Thursday, April 10, 2008

Robyn Hitchcock and Nick Lowe at Manhattan Center

I saw Robyn Hitchcock and Nick Lowe at the Manhattan Center last night. I met up with a friend and colleague of mine and her husband before the show at Tir Na Nog’s, which proved to be a great find—there aren’t too many great restaurants right around Penn Station. After some chaos with line management (not to mention that you need to take the elevator to the 7th floor to get to the Grand Ballroom—is that a fire hazard?), we got into the venue, and were surprised that there were assigned seats. After having some cabernet, I left my friends to return to my own seat.

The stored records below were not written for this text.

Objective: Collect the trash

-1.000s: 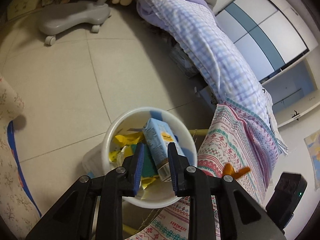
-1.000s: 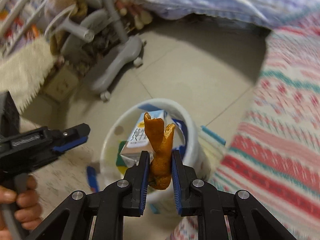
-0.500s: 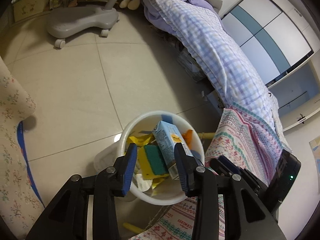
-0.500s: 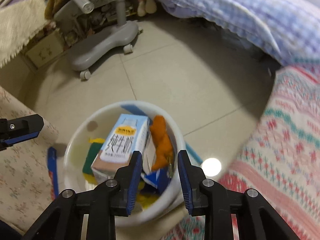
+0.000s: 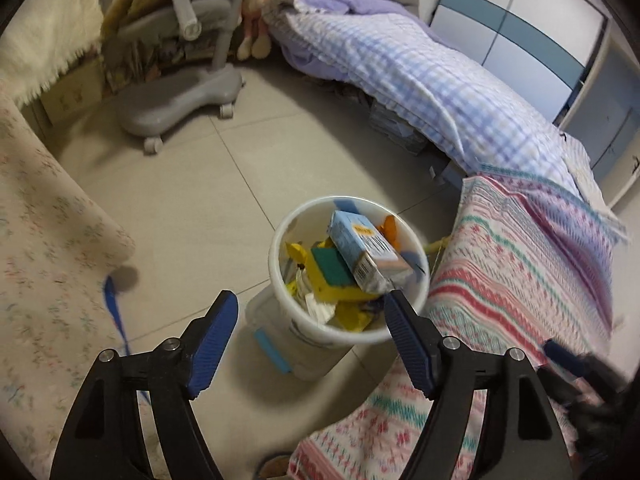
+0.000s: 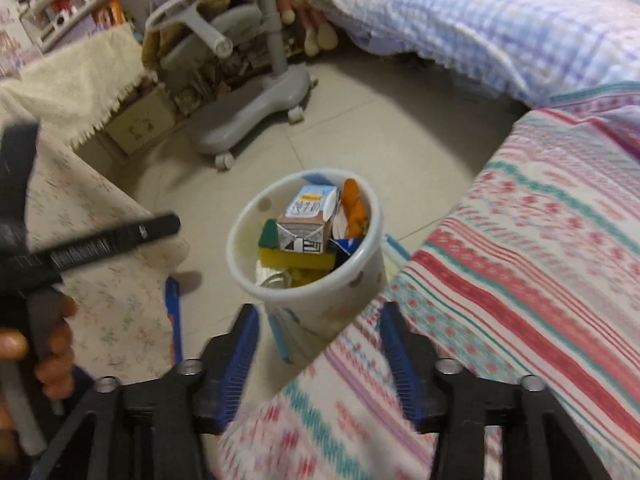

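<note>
Left wrist view: the left gripper (image 5: 310,312) has its blue-padded jaws spread wide with nothing between them, held above and on the near side of the bin (image 5: 280,276). The bin, a white round tub, stands on the tiled floor (image 5: 192,184) and is filled close to its rim. On top of the heap lies a light-blue milk carton (image 5: 360,248), tilted; against the carton's left side sits a green and yellow sponge (image 5: 328,270), with yellow wrappers (image 5: 298,252) and white paper scraps below. An orange peel (image 5: 390,228) leans on the bin's inner wall behind the carton. Just right of the bin is a striped red, green and white bedspread (image 5: 520,280). Left of the bin hangs a pale flowered cloth (image 5: 48,240). Beyond the bin, well apart, a grey wheeled chair base (image 5: 180,96) rests on the floor, and a checked blue quilt (image 5: 420,72) slopes away to the far right.

Right wrist view: the right gripper (image 6: 318,332) is likewise wide apart and empty, hovering near the bin (image 6: 352,280) over the edge of the bedspread (image 6: 520,240). The carton (image 6: 308,220) and the orange peel (image 6: 354,208) lie inside the bin, touching. Left of the bin a hand (image 6: 52,344) grips the blurred black handle of the other tool.
</note>
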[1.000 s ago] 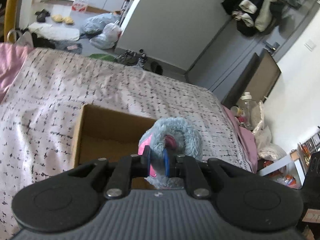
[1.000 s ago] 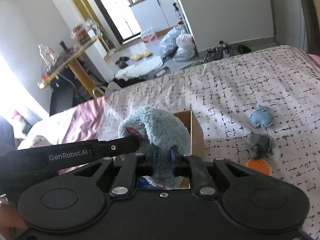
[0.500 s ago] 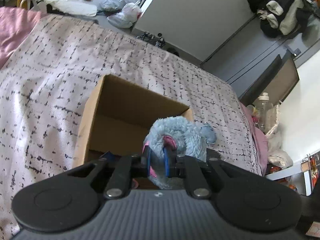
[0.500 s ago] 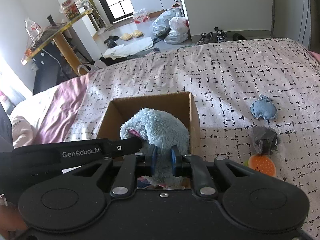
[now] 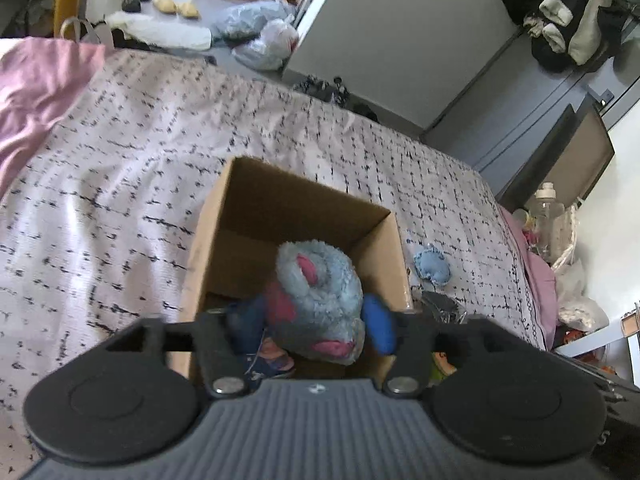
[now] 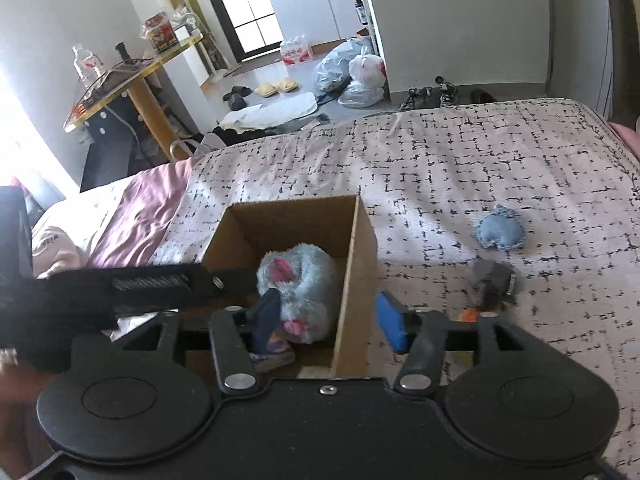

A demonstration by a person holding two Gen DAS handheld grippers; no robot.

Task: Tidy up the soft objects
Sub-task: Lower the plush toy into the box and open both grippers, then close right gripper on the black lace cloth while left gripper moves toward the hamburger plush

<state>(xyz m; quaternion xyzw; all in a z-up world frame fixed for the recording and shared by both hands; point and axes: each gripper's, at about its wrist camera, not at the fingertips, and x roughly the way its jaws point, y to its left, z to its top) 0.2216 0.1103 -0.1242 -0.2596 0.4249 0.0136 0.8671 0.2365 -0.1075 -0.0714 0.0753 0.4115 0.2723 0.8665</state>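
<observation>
A fluffy light-blue plush toy (image 5: 320,300) with pink patches lies inside an open cardboard box (image 5: 296,216) on the bed. My left gripper (image 5: 312,322) hangs over the box's near end; its jaws are opening, and the toy sits low between them, free of the pads. In the right wrist view the plush toy (image 6: 296,276) rests against the right wall of the box (image 6: 360,264). My right gripper (image 6: 330,322) is also opening. It straddles that wall, with one pad inside the box and one outside. A black finger (image 6: 160,284) of the left gripper reaches in from the left.
A small blue denim pouch (image 6: 500,232) and a dark grey bundle (image 6: 492,284) lie on the patterned bedspread (image 6: 460,168) right of the box. An orange item (image 6: 468,314) peeks out behind my right finger. Pink bedding (image 6: 140,216) lies to the left. Colourful items lie on the box floor.
Both grippers were shut on the plush toy above the box. Both have now spread their jaws, and the toy has dropped into the box. The left gripper came lower.
</observation>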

Both sets were purely acoustic, and both performers are great performers. They keep the show interesting with their patter, and the songs they played were great. Robyn Hitchcock came on first. I have to admit that I do not know Robyn Hitchcock’s catalog of music that well—the couple of albums I do know I absolutely love. With a lot of songs I often find the music moves me more than the lyrics, but Robyn Hitchcock is a great lyricist, so I find the reverse is true with him (not to slight the music, which is also excellent). He chattered about Ghandi sleeping with a Fender Telocaster (which he never touched—he just kept it there to prove he was above temptation), and how tuning a guitar is representative of “consensus”—there are 3 strings that need to be tuned. He is tuning 2 of those. The third one is probably already in tune, but he needs to coordinate it with the other two. A sort of metaphor for “consensus” on the Iraq war, he noted. He played for about 50 minutes, and ended with a song he was asked to write for the 60th anniversary of the Declaration of Human Rights document writing, which was amazing (though he couldn’t understand why they didn’t ask David Crosby instead of him).

Nick Lowe came on next. He was suffering from a throat infection that he “smuggled in” from the UK, and had a sort of pride in the fact that American medicines for this sort of thing just could not take it down. This was by way of apology for the fact that he would probably hit some strange notes that evening, and we would probably be able to pick them out.

Nick is releasing a new album, and re-releasing much of his old stuff as well, hence the tour. The show was a little over an hour. He didn’t play too many new songs—he noted that when people pay good money to see a show, and the performer says “We’re going to perform a new song”, the audience tends to fall into two camps. The first camp says, “Bring it on, we can’t get enough of it,” the second camp says, “How long will this take?” Nick confessed to being one of the second camp, and assured the “second-campers” in the audience that it wouldn’t take long at all. The new song was called, “I Read a Lot,” and was more in the country style that Nick seems to prefer on his later albums. I had been hoping he would play my two favorite songs by him—“Cruel to be Kind,” and “All Men are Liars,” and he delighted me by playing both.

Here is the set list, not necessarily in perfect order. If I’m missing songs (and I feel like I am), feel free to correct me if you’re reading this and attended the show:

People Change
What’s Shakin’ on the Hill
Long Limbed Girl
All Men are Liars
I Trained Her to Love Me
When I Write the Book
Lately I’ve Let Things Slide
Has She Got a Friend?
I Read a Lot
Cruel to be Kind
Without Love
Hope For Us All
Rome Wasn’t Built in a Day
I Live on a Battlefield
Shelley My Love
Man That I’ve Become
I Knew the Bride When She Used to Rock ‘n’ Roll
What’s So Funny About Peace Love and Understanding?